**WHAT IS REQUIRED**
Please give nothing except the number of lines in the records below that include the word "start".

**INFORMATION SHOWN**
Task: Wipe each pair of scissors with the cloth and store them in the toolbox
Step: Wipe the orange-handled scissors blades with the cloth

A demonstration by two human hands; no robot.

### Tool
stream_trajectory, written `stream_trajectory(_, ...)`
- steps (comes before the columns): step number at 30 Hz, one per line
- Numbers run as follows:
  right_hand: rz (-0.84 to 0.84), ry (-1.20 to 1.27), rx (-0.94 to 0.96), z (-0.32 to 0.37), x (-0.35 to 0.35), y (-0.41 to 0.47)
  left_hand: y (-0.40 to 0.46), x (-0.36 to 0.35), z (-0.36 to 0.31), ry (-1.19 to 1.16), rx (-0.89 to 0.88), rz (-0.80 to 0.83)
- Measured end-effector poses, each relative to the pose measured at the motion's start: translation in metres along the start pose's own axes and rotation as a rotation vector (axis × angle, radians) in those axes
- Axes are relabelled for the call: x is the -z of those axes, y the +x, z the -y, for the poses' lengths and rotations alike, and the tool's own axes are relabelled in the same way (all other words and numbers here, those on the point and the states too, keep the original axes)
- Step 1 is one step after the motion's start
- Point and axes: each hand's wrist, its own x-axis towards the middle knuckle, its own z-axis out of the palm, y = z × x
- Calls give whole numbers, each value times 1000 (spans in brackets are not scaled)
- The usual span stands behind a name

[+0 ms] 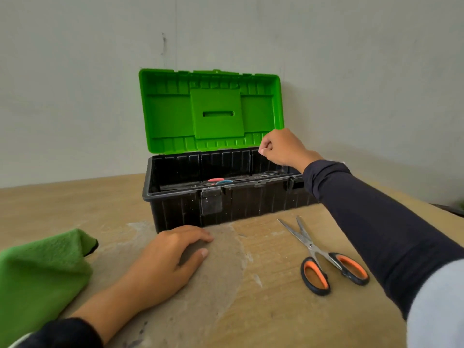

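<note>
My right hand (281, 146) is over the toolbox (226, 204), fingers curled, empty. Left hand (173, 257) lies flat before it. Scissors (324, 257) lie unwiped right-front of toolbox; cloth (42, 267) lies left-front. Risk: storing them unwiped.

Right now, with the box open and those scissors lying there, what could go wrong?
1. The orange-handled scissors lie with blades spread open near the right sleeve, so an arm sweeping back could catch the tips.
2. The green lid stands upright. If bumped, it might drop onto the right hand hovering over the toolbox.
3. The cloth sits apart from the left hand, so those scissors could get stored unwiped.
</note>
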Motion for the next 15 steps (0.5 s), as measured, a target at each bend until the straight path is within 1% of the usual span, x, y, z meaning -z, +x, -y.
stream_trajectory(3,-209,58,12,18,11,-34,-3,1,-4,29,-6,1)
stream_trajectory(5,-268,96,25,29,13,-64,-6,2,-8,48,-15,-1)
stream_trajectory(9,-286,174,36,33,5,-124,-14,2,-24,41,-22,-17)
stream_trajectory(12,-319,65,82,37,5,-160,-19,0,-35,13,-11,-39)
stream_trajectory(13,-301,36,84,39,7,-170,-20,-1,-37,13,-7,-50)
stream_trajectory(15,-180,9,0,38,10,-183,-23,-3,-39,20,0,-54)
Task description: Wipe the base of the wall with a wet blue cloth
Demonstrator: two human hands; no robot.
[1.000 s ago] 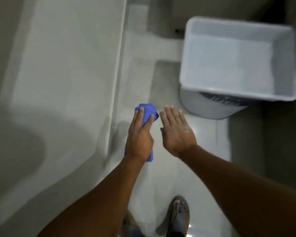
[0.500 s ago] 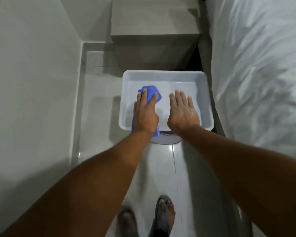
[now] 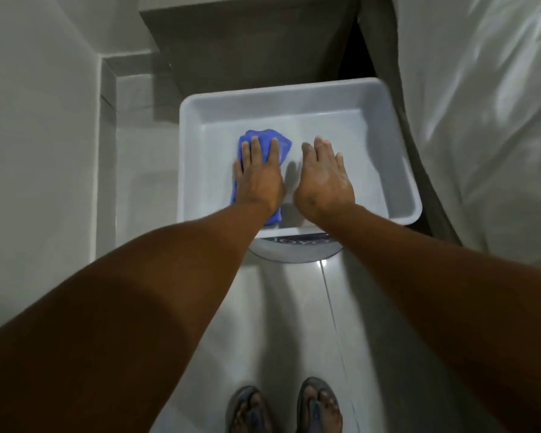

**SOLVED EXERCISE**
2